Starring: Channing Tatum (Cale), Jamie Foxx (President Sawyer), Maggie Gyllenhaal (Finnerty), Jason Clarke (Stenz), Richard Jenkins (Raphelson), Joey King (Emily), James Woods (Walker), Nicolas Wright (Donnie the Guide), Jimmi Simpson (Tyler), Michael Murphy (Vice President Hammond), Rachelle Lefevre (Melanie), Lance Reddick (General Caulfield), Matt Craven (Agent Kellerman), Jake Weber (Agent Hope), Peter Jacobson (Wallace), Barbara Williams (Muriel Walker), Kevin Rankin (Killick), Garcelle Beauvais (Alison Sawyer), Falk Hentschel (Motts), Romano Orzari (Mulcahy), Jackie Geary (Jenna), Andrew Simms (Roger Skinner).

There is a difference between an ordinary stupid movie and a gloriously stupid movie, and I cannot think of a better example to highlight the difference than comparing two 2013 films – Olympus Has Fallen and White House Down. Olympus Has Fallen is an ordinary stupid movie – a group of terrorist take over the White House for their own nefarious purposes, and a lone Secret Service agent takes them out one at a time on route to rescuing the President. White House Down is a gloriously stupid movie with the same basic premise – the only difference being that the lone man is not a Secret Service agent yet, and he actually teams up with the President to take down the terrorists. Both movies essentially want to be Die Hard in the White House. But Olympus Has Fallen is just a regular stupid movie – a mildly diverting action movie that is okay while you’re watching it, and then completely forgotten. White House Down on the other hand is a gloriously stupid one. Director Roland Emmerich throws everything imaginable at the audience through the over two hours the movie runs, and while it’s impossible to take a moment of the movie seriously, I also found it impossible to resist. If you want to call White House Down a stupid movie, I won’t argue with you. But it’s gloriously stupid because it goes for broke at every moment. I left the theater grinning from ear to ear.

The basic setup is simple. John Cale (Channing Tatum) works on the security detail for the Speaker of the House (Richard Jenkins) – but his dream job is to be a Secret Service agent on the President’s protection detail. He is divorced, and has an 11 year old daughter Emily (Joey King), who is obsessed with politics, and idolizes President Sawyer (Jamie Foxx). So Cale pulls some string, gets an interview with the head of the President’s details – Finnerty (Maggie Gyllenhaal), and brings Emily along so she can see the White House. The interview doesn’t go well, but the two of them join a tour, and things seems to be going well – that is until a group of terrorists coolly, calmly and efficiently take over the White House. They need the President – what for, you’ll have to wait to find out – and somehow Cale ends up saving the President, and the two of them hide in the White House while trying to find a way out – and taking out the terrorist’s one at a time. Oh, and Emily – who was separated from Cale, of course – gets herself into a lot of trouble with the terrorists, by not being the dumb kid they think she is.

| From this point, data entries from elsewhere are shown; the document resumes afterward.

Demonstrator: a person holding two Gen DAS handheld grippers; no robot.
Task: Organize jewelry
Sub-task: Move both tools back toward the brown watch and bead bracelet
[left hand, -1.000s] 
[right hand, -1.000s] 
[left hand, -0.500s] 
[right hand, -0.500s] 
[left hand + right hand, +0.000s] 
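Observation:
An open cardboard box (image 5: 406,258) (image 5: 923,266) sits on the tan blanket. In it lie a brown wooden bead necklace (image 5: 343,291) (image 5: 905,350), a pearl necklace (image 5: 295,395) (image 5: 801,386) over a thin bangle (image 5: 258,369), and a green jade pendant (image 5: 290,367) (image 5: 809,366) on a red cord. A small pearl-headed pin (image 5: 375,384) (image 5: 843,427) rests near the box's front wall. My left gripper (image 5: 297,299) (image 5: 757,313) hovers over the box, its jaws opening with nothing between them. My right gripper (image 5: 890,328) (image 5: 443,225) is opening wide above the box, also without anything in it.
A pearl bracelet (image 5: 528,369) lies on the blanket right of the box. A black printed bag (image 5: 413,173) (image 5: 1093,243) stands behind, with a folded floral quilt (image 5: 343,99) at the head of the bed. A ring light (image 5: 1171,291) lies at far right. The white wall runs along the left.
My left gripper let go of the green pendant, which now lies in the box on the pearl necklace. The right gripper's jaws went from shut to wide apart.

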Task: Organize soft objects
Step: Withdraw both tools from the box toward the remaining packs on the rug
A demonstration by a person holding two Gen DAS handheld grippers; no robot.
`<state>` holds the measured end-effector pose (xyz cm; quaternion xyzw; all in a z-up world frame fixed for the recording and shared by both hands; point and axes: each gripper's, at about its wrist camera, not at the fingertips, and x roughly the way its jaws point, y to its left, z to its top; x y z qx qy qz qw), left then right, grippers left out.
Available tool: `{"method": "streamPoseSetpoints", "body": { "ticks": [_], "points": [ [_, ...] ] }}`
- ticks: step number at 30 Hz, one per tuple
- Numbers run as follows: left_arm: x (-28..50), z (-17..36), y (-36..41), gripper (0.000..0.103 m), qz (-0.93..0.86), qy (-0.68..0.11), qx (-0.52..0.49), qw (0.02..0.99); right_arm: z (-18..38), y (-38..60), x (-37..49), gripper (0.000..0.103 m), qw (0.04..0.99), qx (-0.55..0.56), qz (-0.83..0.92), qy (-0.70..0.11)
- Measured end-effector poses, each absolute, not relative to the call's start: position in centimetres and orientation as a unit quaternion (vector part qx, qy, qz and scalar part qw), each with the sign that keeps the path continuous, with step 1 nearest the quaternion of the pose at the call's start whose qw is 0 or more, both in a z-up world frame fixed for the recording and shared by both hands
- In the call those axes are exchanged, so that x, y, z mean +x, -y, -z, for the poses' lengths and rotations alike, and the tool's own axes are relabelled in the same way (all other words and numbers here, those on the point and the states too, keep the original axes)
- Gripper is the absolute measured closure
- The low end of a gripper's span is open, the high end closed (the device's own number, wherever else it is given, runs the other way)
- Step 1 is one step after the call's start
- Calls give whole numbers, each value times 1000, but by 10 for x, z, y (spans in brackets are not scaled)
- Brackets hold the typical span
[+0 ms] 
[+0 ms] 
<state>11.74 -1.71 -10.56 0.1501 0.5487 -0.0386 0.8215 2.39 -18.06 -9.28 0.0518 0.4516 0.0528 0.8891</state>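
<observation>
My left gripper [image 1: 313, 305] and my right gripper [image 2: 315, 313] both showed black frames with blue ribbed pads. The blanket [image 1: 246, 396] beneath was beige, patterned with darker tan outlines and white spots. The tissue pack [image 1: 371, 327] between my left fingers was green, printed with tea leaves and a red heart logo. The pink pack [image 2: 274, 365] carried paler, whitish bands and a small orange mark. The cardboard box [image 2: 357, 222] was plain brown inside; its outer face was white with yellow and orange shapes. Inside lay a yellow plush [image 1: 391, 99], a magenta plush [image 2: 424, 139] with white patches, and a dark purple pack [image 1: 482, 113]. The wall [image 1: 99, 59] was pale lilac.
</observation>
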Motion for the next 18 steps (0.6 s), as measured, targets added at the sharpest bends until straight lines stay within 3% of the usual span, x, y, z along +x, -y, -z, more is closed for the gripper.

As a director, Emmerich has no subtlety in him – he deals strictly in this type of huge, bombastic action movie. Even when he tried a more serious movie – with the Shakespeare was a fraud drama Anonymous – the result was a bloated mess of a movie. He has his share of those on his resume – Stargate, Godzilla and 10,000 BC chief among them. But when he hits it just right – like Independence Day and parts of The Day After Tomorrow and 2012 – the result can be a ridiculously good time at the movies. White House Down certainly fits the bill on that level.

The movie works so well for a few reasons. The first being Emmerich can direct action, and thankfully, he has not gone with the trendy hand held camera and rapid fire editing approach to the action sequences. The action sequences are clear and well shot – you’re never confused about what’s going on, unlike so many other action movies.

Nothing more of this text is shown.